Panglima Datu Tantalangi akhirnya mampu membangun sebuah pasukan yang terdiri dari ratusan hulubalang hebat. Hal itu bisa terlihat sosok tubuh mereka yang kokoh serta ketrampilan mereka menggunakan berbagai jenis senjata saat menyerang dan membela diri.
"Terima kasih Tuanku. Saya pikir kekuatan kita kini berimbang dengan Sumbang Lawing dan saya yakin bahwa kita mampu mengalahkan pasukannya.

Persoalannya, tinggal menyusun strategi dalam melakukan serangan" kata Datu Tantalangi.
Tuan Guru maupun Sang Pangeran tampak tidak bergembira mendapat penjelasan Panglima Datu Tantalangi karena terbayang di mata mereka bahwa sebuah pertempuran hanya melahirkan penderitaan baik kepada pemenang maupun pecundang serta akan melahirkan benih kebencian baru.
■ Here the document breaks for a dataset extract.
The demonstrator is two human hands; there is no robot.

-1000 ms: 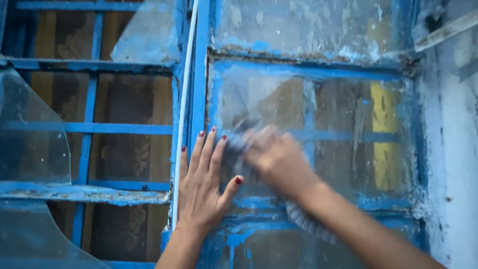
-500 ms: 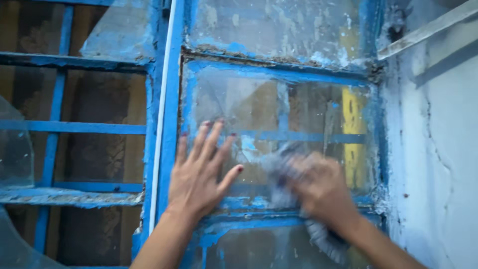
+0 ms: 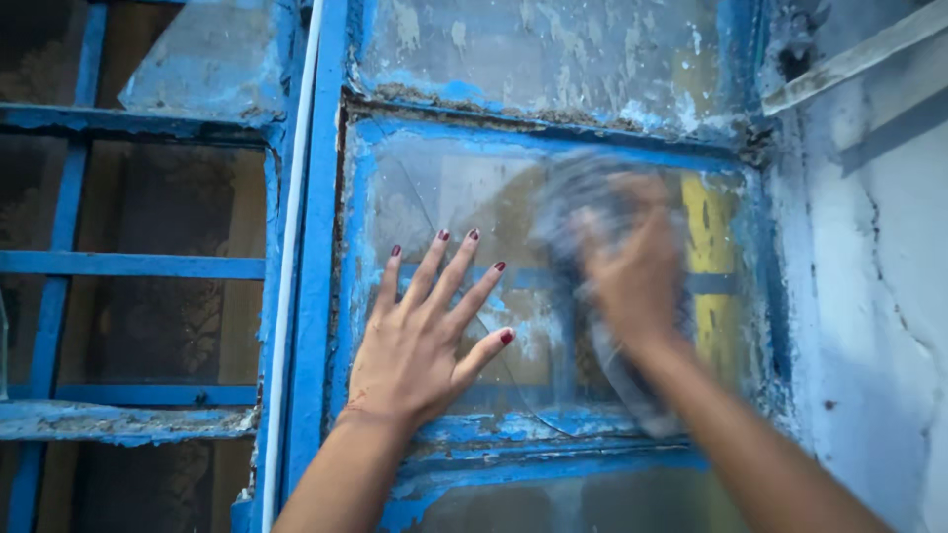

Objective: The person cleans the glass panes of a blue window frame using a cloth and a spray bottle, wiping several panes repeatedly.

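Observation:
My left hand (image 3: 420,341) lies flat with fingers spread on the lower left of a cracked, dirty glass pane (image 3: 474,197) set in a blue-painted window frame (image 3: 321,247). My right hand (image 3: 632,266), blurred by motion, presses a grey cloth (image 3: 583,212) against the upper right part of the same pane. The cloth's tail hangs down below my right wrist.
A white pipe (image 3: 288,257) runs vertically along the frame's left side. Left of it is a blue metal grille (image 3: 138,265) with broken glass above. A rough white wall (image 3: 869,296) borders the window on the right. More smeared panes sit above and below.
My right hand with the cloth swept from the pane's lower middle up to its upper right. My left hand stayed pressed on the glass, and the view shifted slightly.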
Namun, tampaknya peperangan adalah menjadi satu-satunya jalan mengakhiri kezaliman Sumbang Lawing meskipun bertentangan dengan perasaan mereka untuk menyelesaikan masalah melalui mata senjata. "Baik lah jika memang kita sudah siap. Nanti akan kita bicarakan dengan para sesepuh Apo Kayan" ujar Datu Mancang.

Usai pertemuan itu, ketika sinar mata hari perlahan-lahan mengeringkan embun embun
yang membasahi rumput di depan lamin, masyarakat Melayu kembali berbaur dengan kehidupan masyarakat pribumi. Sebagian di antaranya membantu warga dalam membenahi penataan lingkungan, serta mengajarkan pola pertanian menetap bukan lagi sekedar meramu hasil hutan ataupun berladang secara berpindah-pindah.
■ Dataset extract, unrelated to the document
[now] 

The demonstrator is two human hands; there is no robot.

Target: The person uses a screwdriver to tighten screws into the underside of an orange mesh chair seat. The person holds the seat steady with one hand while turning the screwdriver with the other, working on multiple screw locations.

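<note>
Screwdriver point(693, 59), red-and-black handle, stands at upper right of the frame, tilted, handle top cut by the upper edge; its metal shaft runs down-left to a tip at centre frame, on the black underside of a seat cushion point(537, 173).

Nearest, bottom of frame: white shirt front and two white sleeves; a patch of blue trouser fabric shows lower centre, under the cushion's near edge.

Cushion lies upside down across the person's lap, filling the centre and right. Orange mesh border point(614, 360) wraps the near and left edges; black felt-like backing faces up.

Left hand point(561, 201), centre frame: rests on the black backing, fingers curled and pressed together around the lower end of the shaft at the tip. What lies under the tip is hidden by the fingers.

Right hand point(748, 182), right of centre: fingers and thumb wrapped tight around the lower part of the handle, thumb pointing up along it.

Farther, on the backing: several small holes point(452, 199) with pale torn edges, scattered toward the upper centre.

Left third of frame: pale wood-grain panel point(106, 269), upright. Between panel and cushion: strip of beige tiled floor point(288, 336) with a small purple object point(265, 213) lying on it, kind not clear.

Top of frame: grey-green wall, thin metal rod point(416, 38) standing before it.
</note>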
Pangeran dengan sikapnya yang selalu santun serta rendah hati juga berbaur dengan kehidupan masyarakat. Tak sedikit pun tercermin bahwa Datu Mancang merasa derajatnya lebih tinggi karena selalu mendapat patuah dari Tuan Guru bahwa hakikatnya yang membedakan derajat manusia di mata Allah adalah karena ahlaq, taqwa dan ibadah bukan karena harta, tahta dan kebangsawanannya.

Warga yang mendapat uluran tangan dari Datu Mancang tetap saja merasa sungkan karena mereka tahu bahwa pemuda tampan itu adalah bangsawan yang memimpin rombongan pendatang itu.

Sikap santun serta menghargai keberadaan orang lain itu kian membuat warga sangat menghormatinya sehingga mengharapkan pria itu kelak menjadi pemimpin besar dan amanah yang membawa mereka menuju kebesaran, kesejahteraan dan kemakmuran.

Masyarakat melihat bahwa sosok Pangeran sangat pantas menjadi pemimpin serta serasi mendampingi Putri Asung Luwan sehingga mereka terus berdoa agar Datu Mancang bisa menaklukkan Sumbang Lawing yang menjadi mimpi menakutkan baik saat terjaga maupun dalam tidur-tidur mereka.

Setelah Pangeran menyampaikan tentang telah lahirnya pasukan yang akan mampu menghadapi pasukan Sumbang Lawing maka tetua Putri Asung Lawan didampingi tetua adat Apo Kayan beberapa hari melakukan berdialog dengan Pangeran Datu Mancang, Tuan Guru dan Datu Tantalangi.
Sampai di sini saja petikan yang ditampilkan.